Please print the whole listing again, exactly as shown.

--

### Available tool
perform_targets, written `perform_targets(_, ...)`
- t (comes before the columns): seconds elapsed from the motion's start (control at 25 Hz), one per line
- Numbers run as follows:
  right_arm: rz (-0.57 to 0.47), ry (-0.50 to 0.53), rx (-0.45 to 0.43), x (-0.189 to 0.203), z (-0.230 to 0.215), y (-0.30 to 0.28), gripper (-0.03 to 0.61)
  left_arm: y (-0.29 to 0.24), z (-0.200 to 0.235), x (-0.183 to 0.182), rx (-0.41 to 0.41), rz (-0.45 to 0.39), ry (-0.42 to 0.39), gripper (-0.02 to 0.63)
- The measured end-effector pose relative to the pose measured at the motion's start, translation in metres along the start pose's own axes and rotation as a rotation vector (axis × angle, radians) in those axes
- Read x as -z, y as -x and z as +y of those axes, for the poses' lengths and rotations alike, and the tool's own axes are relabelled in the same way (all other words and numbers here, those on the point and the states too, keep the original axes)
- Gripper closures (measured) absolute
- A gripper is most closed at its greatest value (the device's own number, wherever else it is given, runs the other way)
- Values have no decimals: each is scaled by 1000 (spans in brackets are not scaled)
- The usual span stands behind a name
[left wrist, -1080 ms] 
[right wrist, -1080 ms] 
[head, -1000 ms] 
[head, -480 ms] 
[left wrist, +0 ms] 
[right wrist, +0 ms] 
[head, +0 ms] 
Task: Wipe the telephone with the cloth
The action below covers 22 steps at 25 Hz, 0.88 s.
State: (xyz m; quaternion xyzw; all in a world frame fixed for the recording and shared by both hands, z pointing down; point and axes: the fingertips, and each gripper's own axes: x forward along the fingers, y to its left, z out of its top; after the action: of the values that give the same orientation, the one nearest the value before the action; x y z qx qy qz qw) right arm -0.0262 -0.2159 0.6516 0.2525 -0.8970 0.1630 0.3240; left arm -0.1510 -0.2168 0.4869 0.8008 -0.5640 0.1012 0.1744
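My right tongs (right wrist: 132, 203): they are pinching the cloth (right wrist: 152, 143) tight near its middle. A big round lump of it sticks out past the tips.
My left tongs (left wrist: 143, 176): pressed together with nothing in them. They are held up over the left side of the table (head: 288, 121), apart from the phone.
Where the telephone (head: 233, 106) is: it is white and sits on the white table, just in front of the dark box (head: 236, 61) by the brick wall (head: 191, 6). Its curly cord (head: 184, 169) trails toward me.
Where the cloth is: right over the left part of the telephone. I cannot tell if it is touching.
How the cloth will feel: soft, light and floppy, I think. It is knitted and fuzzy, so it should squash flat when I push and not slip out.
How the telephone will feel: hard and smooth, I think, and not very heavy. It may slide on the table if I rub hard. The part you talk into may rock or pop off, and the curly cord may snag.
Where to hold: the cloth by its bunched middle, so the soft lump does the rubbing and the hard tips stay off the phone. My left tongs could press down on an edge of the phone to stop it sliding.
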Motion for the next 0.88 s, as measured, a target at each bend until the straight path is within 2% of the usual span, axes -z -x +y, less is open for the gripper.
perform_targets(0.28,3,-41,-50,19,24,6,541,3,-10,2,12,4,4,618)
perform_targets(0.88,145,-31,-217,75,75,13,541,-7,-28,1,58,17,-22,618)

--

Task solution
### Available tool
perform_targets, written `perform_targets(_, ...)`
- t (comes before the columns): seconds elapsed from the motion's start (control at 25 Hz), one per line
- Numbers run as follows:
  right_arm: rz (-0.57 to 0.47), ry (-0.50 to 0.53), rx (-0.45 to 0.43), x (-0.189 to 0.203), z (-0.230 to 0.215), y (-0.30 to 0.28), gripper (-0.03 to 0.61)
  left_arm: y (-0.29 to 0.24), z (-0.200 to 0.235), x (-0.183 to 0.182), rx (-0.41 to 0.41), rz (-0.45 to 0.39), ry (-0.42 to 0.39), gripper (-0.02 to 0.63)
- The measured end-effector pose relative to the pose measured at the motion's start, translation in metres along the start pose's own axes and rotation as a rotation vector (axis × angle, radians) in those axes
- Read x as -z, y as -x and z as +y of those axes, for the poses' lengths and rotations alike, and the tool's own axes are relabelled in the same way (all other words and numbers here, those on the point and the states too, keep the original axes)
- Gripper closures (measured) absolute
- A gripper is most closed at its greatest value (the device's own number, wherever else it is given, runs the other way)
- Values have no decimals: each is scaled by 1000 (spans in brackets are not scaled)
- The usual span stands behind a name
[left wrist, -1080 ms] 
[right wrist, -1080 ms] 
[head, -1000 ms] 
[head, -480 ms] 
[left wrist, +0 ms] 
[right wrist, +0 ms] 
[head, +0 ms] 
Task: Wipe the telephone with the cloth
The action below covers 22 steps at 25 Hz, 0.88 s.
State: (xyz m; quaternion xyzw; all in a world frame fixed for the recording and shared by both hands, z pointing down; point and axes: the fingertips, and each gripper's own axes: x forward along the fingers, y to its left, z out of its top; after the action: of the values that give the same orientation, the one nearest the value before the action; x y z qx qy qz qw) right arm -0.0262 -0.2159 0.6516 0.2525 -0.8970 0.1630 0.3240; left arm -0.1510 -0.2168 0.4869 0.8008 -0.5640 0.1012 0.1744
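My right tongs (right wrist: 132, 203): they are pinching the cloth (right wrist: 152, 143) tight near its middle. A big round lump of it sticks out past the tips.
My left tongs (left wrist: 143, 176): pressed together with nothing in them. They are held up over the left side of the table (head: 288, 121), apart from the phone.
Where the telephone (head: 233, 106) is: it is white and sits on the white table, just in front of the dark box (head: 236, 61) by the brick wall (head: 191, 6). Its curly cord (head: 184, 169) trails toward me.
Where the cloth is: right over the left part of the telephone. I cannot tell if it is touching.
How the cloth will feel: soft, light and floppy, I think. It is knitted and fuzzy, so it should squash flat when I push and not slip out.
How the telephone will feel: hard and smooth, I think, and not very heavy. It may slide on the table if I rub hard. The part you talk into may rock or pop off, and the curly cord may snag.
Where to hold: the cloth by its bunched middle, so the soft lump does the rubbing and the hard tips stay off the phone. My left tongs could press down on an edge of the phone to stop it sliding.
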Motion for the next 0.88 s, as measured, a target at each bend until the straight path is within 2% of the usual span, axes -z -x +y, less is open for the gripper.
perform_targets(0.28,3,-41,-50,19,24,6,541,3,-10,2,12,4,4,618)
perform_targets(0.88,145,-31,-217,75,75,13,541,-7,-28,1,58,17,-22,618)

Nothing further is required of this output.